## WHAT YOU ARE ASKED TO DO
Repeat exactly, and only, the lines below starting at the line that contains "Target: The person" and ending at the line that contains "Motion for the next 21", inclusive of both.

Records from a dataset:
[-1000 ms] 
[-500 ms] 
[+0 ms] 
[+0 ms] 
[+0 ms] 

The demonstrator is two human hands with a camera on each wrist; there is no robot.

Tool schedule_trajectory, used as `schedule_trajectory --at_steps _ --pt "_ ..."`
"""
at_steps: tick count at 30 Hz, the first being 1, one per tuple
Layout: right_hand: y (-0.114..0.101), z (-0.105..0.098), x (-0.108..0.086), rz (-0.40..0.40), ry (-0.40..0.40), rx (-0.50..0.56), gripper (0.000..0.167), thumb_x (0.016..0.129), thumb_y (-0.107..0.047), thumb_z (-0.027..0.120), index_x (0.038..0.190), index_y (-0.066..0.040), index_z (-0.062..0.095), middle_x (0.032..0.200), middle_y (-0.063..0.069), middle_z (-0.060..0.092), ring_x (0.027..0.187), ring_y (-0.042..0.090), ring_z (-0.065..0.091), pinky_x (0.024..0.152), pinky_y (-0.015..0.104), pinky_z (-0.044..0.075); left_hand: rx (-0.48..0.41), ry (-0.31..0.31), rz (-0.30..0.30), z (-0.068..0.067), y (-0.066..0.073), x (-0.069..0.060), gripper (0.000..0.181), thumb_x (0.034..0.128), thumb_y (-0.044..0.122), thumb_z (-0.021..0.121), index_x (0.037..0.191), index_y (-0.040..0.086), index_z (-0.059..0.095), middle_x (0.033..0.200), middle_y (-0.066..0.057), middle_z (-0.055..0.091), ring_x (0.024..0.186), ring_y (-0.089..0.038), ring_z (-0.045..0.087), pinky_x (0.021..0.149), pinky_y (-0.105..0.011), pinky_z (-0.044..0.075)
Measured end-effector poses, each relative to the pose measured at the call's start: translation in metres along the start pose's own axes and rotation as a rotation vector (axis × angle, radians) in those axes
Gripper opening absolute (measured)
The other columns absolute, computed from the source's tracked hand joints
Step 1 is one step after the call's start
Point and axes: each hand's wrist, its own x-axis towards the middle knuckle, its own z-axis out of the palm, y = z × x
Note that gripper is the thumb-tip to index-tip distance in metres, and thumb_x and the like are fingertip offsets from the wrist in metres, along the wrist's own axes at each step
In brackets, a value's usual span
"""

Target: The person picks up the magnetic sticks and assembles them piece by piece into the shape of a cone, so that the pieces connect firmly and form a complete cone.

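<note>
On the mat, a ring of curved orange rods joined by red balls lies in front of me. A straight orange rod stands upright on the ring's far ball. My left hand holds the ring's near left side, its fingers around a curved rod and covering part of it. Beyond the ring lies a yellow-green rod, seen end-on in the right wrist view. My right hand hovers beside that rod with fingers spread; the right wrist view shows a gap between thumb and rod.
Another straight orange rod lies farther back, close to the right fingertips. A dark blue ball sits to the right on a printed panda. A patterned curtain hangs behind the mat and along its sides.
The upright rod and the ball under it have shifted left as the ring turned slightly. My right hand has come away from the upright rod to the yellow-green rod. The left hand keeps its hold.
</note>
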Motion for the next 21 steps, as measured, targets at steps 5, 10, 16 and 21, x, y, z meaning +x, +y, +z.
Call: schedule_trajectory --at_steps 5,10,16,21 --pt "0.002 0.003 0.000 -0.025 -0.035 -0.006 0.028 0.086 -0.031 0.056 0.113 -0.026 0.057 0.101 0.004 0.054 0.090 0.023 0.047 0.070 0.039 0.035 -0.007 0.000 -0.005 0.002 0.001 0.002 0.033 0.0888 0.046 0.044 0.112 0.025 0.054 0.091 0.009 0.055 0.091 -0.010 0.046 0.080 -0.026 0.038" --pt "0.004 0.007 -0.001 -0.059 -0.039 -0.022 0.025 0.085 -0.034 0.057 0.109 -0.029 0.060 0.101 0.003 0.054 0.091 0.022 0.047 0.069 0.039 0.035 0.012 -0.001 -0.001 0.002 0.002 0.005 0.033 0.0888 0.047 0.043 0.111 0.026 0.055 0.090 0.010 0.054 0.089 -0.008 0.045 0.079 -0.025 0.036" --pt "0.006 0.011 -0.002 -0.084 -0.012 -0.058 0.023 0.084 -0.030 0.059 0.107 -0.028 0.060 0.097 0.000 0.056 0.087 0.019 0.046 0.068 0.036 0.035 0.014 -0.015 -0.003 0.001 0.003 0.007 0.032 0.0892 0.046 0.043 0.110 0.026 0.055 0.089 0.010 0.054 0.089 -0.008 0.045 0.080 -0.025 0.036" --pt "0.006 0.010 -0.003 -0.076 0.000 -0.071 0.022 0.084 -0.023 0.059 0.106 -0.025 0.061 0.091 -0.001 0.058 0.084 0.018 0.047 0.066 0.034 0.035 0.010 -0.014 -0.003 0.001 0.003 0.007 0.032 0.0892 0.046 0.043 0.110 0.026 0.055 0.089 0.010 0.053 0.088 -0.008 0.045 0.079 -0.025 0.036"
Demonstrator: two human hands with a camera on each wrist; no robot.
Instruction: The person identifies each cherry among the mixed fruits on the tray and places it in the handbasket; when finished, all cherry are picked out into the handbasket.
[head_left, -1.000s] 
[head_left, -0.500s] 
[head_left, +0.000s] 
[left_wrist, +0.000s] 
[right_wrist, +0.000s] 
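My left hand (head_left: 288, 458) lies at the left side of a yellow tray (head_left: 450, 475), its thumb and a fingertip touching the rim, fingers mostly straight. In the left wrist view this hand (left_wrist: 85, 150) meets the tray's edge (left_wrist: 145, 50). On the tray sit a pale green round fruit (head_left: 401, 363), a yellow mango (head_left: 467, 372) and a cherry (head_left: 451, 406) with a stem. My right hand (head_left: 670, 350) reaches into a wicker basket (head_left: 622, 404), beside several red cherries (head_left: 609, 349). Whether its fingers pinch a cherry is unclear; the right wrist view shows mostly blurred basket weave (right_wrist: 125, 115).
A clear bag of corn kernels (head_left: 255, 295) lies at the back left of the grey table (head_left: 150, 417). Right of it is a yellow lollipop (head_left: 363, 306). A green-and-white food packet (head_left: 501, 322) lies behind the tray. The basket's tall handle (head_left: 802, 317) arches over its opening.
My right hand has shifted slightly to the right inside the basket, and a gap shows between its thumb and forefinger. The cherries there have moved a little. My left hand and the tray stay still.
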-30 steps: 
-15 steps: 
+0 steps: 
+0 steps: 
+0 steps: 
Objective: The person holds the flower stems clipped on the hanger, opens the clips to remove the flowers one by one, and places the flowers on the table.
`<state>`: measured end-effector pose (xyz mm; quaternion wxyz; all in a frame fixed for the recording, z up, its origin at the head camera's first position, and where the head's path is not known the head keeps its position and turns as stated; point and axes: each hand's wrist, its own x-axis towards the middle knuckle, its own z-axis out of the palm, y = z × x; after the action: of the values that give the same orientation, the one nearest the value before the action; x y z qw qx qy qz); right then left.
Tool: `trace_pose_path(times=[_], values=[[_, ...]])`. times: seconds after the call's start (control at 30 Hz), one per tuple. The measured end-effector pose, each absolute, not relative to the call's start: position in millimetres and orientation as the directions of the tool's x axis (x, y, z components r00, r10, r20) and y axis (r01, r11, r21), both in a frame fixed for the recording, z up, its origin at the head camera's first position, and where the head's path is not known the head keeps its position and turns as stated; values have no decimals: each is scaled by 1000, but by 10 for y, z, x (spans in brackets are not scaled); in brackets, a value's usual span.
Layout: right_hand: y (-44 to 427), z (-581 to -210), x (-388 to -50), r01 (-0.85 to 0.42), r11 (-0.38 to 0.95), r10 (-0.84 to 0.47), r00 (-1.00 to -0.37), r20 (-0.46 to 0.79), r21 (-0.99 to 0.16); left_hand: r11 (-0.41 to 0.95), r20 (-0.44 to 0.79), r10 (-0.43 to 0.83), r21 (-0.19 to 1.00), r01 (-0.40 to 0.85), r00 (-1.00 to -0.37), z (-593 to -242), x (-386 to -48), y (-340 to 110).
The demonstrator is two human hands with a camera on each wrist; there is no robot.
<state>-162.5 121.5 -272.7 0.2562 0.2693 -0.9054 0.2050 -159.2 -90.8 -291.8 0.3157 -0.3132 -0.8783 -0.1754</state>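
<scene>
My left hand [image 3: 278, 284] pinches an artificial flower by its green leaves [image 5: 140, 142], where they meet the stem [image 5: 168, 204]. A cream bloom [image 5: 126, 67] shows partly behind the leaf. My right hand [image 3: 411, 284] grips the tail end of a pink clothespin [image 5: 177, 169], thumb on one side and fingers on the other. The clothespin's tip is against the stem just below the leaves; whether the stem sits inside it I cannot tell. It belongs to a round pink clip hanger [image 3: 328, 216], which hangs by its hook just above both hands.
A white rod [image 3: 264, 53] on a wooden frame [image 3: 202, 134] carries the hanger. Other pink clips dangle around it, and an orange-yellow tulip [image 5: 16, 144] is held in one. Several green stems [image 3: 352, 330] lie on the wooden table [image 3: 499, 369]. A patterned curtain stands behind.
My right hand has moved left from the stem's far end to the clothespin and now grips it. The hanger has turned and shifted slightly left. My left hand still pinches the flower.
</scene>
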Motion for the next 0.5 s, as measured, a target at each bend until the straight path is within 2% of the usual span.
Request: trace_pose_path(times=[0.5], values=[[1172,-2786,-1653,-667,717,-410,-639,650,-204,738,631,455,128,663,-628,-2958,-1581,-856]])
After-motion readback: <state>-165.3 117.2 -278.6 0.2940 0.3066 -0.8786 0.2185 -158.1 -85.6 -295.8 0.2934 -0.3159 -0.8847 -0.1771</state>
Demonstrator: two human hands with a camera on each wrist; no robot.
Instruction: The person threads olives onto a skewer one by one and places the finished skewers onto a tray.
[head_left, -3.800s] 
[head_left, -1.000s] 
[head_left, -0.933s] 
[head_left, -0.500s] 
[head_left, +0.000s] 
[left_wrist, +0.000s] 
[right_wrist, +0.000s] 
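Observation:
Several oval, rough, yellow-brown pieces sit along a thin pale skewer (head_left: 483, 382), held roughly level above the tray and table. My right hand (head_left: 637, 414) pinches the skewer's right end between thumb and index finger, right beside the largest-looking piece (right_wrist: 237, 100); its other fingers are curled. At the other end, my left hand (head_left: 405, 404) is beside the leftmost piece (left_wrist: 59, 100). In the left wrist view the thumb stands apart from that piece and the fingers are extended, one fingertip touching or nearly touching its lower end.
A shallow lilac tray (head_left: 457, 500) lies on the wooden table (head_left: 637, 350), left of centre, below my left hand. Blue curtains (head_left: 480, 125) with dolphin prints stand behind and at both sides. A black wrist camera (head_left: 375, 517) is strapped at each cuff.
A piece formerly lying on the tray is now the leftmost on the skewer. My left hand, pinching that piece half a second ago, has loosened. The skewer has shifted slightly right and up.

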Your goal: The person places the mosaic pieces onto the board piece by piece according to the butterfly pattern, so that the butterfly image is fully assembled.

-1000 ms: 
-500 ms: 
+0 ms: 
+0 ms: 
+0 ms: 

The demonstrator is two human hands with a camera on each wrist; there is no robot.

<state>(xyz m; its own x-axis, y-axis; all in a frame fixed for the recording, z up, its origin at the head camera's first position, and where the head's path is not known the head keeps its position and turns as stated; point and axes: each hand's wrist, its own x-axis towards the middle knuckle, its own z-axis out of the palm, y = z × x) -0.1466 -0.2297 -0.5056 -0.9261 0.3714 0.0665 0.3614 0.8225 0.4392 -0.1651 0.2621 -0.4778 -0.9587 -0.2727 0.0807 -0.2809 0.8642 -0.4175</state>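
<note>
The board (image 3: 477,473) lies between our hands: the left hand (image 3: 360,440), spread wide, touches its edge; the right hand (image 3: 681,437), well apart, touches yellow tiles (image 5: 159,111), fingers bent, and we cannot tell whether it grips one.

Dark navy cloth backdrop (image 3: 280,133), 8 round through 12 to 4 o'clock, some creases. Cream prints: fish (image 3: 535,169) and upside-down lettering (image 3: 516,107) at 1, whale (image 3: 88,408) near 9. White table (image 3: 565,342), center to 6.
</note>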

## EXERCISE OUTPUT
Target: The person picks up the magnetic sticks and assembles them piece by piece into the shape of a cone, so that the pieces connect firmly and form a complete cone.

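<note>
On the mat, a ring of curved orange rods joined by red balls lies in front of me. A straight orange rod stands upright on the ring's far ball. My left hand holds the ring's near left side, its fingers around a curved rod and covering part of it. Beyond the ring lies a yellow-green rod, seen end-on in the right wrist view. My right hand hovers beside that rod with fingers spread; the right wrist view shows a gap between thumb and rod.
Another straight orange rod lies farther back, close to the right fingertips. A dark blue ball sits to the right on a printed panda. A patterned curtain hangs behind the mat and along its sides.
The upright rod and the ball under it have shifted left as the ring turned slightly. My right hand has come away from the upright rod to the yellow-green rod. The left hand keeps its hold.
</note>
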Motion for the next 21 steps, as measured, targets at steps 5, 10, 16 and 21, x, y, z meaning +x, +y, +z.

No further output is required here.